It was also confusing to even understand what HFA was meant to reflect. It is defined in the beginning of the manuscript as simply "high frequency activity" which might be expected to reflect amplitude of higher frequency activity (which might be derived simply by high pass filtering signal and then computing amplitude from the complex signal) but later very different procedure was described to calculate it, which we did not understand. Please clarify what HFA is meant to reflect and how the reported analysis represents it.
When introducing the term HFA, we have now added a definition:
“We aimed to capture this periodic discharge by using a proxy of multi-unit activity – high frequency activity (HFA, here defined as >300 Hz high-pass filtered and full-wave rectified activity) […]”.
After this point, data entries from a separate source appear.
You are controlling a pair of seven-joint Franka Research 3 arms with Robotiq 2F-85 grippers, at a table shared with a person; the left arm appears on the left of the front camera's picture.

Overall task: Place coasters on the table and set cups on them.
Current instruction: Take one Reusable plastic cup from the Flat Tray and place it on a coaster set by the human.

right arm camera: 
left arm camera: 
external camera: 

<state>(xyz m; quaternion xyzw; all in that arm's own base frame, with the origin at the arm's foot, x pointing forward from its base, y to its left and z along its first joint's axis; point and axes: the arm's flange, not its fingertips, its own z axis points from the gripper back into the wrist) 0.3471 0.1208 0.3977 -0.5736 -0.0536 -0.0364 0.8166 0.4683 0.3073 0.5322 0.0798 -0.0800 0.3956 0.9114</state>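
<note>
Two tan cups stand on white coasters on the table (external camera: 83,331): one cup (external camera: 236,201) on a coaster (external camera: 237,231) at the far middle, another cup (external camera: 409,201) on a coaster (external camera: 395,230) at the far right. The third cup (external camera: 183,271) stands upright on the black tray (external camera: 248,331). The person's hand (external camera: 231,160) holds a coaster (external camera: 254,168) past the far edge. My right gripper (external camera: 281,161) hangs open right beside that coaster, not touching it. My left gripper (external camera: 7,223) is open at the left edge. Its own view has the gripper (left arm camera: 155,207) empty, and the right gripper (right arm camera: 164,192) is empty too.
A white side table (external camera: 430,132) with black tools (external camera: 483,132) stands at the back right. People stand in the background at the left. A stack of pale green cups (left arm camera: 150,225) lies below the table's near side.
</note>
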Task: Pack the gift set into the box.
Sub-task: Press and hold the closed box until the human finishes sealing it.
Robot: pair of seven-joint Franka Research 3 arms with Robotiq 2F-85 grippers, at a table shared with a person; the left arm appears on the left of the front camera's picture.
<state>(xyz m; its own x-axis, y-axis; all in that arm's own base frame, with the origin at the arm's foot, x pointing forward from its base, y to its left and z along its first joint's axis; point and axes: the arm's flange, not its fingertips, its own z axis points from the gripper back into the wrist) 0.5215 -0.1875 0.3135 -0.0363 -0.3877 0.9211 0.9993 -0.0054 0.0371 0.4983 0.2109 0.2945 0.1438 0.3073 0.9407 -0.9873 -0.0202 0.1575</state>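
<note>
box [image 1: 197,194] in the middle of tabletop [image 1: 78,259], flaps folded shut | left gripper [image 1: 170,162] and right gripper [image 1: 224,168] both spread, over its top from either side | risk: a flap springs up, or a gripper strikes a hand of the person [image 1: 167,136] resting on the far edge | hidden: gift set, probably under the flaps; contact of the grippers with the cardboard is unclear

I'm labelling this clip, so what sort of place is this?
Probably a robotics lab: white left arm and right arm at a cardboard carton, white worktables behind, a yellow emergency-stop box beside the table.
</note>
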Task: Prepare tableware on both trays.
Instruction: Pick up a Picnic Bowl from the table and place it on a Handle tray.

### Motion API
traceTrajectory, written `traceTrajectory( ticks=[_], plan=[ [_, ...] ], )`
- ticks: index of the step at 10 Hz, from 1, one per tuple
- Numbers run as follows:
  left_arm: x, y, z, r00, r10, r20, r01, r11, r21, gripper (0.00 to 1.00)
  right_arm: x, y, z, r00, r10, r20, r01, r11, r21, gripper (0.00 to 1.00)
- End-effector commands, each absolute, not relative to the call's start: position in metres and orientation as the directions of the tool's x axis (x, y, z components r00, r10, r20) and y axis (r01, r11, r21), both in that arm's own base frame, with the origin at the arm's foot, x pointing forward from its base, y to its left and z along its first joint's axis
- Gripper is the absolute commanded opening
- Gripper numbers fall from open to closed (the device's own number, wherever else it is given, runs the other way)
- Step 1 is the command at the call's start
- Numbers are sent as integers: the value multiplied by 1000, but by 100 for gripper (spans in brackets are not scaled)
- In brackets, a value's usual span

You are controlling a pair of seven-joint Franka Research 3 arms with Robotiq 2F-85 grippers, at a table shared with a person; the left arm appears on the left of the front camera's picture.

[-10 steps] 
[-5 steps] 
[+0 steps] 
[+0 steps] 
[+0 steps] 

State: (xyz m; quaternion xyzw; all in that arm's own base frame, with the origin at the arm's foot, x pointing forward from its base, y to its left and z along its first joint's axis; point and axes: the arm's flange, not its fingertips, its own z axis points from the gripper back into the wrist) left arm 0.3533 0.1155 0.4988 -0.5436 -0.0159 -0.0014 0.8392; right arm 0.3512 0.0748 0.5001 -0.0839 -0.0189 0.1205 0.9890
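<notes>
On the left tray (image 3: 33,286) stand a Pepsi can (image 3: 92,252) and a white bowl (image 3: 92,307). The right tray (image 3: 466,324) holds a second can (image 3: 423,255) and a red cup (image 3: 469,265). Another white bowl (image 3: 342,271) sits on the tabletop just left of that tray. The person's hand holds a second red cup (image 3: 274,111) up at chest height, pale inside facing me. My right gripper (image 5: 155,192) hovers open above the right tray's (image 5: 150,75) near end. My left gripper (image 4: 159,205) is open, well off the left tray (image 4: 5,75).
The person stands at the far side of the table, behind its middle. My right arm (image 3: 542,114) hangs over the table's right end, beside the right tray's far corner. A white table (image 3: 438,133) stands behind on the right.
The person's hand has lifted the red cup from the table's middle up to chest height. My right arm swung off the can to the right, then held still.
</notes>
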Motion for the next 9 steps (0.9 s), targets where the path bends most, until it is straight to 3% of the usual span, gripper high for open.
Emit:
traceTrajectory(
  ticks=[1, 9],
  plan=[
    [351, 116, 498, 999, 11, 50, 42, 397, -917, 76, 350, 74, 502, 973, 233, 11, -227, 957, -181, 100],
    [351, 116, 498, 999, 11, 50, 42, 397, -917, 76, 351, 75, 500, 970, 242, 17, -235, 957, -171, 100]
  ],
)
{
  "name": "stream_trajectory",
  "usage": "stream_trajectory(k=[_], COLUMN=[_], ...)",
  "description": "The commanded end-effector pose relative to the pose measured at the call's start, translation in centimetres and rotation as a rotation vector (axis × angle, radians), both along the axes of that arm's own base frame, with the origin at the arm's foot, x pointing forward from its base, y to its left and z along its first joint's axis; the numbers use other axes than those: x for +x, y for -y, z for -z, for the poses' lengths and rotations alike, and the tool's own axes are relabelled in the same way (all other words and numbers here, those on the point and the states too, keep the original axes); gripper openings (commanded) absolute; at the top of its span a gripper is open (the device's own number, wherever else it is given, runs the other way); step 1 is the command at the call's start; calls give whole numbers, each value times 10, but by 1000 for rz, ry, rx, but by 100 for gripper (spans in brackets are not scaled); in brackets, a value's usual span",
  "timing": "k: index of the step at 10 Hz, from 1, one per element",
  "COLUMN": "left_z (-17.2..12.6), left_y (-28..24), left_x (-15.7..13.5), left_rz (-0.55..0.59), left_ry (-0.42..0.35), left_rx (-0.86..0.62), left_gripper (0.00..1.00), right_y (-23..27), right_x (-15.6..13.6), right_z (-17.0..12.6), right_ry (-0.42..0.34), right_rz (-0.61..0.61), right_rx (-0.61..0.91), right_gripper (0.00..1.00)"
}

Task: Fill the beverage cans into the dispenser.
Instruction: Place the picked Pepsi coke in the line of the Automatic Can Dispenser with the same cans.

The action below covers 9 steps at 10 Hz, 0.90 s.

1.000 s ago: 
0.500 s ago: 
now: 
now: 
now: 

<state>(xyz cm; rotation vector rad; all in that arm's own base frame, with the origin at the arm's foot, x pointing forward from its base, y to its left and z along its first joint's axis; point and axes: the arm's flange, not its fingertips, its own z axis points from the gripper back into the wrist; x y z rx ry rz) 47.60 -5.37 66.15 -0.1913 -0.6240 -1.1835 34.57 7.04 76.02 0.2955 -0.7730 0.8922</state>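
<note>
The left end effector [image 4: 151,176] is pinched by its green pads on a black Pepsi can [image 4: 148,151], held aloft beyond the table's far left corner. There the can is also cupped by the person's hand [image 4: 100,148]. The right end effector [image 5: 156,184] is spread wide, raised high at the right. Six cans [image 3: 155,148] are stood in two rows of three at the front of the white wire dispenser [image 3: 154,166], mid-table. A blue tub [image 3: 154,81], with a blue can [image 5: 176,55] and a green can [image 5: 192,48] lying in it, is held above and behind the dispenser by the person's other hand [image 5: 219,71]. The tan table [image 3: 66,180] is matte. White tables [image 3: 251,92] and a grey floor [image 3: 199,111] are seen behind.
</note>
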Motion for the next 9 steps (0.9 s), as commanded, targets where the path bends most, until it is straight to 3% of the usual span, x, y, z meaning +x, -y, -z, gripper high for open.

And to our description (“First, the local high-frequency activity (HFA) was computed by high-pass filtering the ECoG signal at 300 Hz, full-wave rectifying and low-pass filtering at 100 Hz.”):
The low-pass filtering is part of a classical procedure to obtain a measure of MUA (see for example Eckhorn et al., 1988) and reduces the fast fluctuations of the >300Hz amplitude to obtain a smoother average, as you can see in Author response image 2:
We have now expanded this section (without adding the figure):
“First, the local high-frequency activity (HFA) was computed by high-pass filtering the ECoG signal at 300 Hz, full-wave rectifying and low-pass filtering with a cut-off of 100 Hz. This is a commonly used procedure (e.g. Eckhorn et al., 1988; Pooresmaeili et al., 2010)with the cutoff of 300 Hz considered a good threshold to obtain an estimate of multi-unit activity(Logothetis, 2003), although its precise value is not critical. The low-pass filtering results in a smoother version of the >300 Hz rectified signal, reducing fast fluctuations and resulting in a smoother co-modulation of the HFA with the peaks and troughs of the evolving 60-80 Hz γ signal. Importantly, detecting multi-unit activity close to the recording sites, i.e. detecting when >300 Hz amplitude is increased, is invariant to the order of subtraction of the two neighbouring ECoG contacts that is performed to initially compute the bipolar signal (see Figure 4—figure supplement 1). Hence the HFA is an ideal feature to standardize the polarity of the bipolar signal across all recordings.”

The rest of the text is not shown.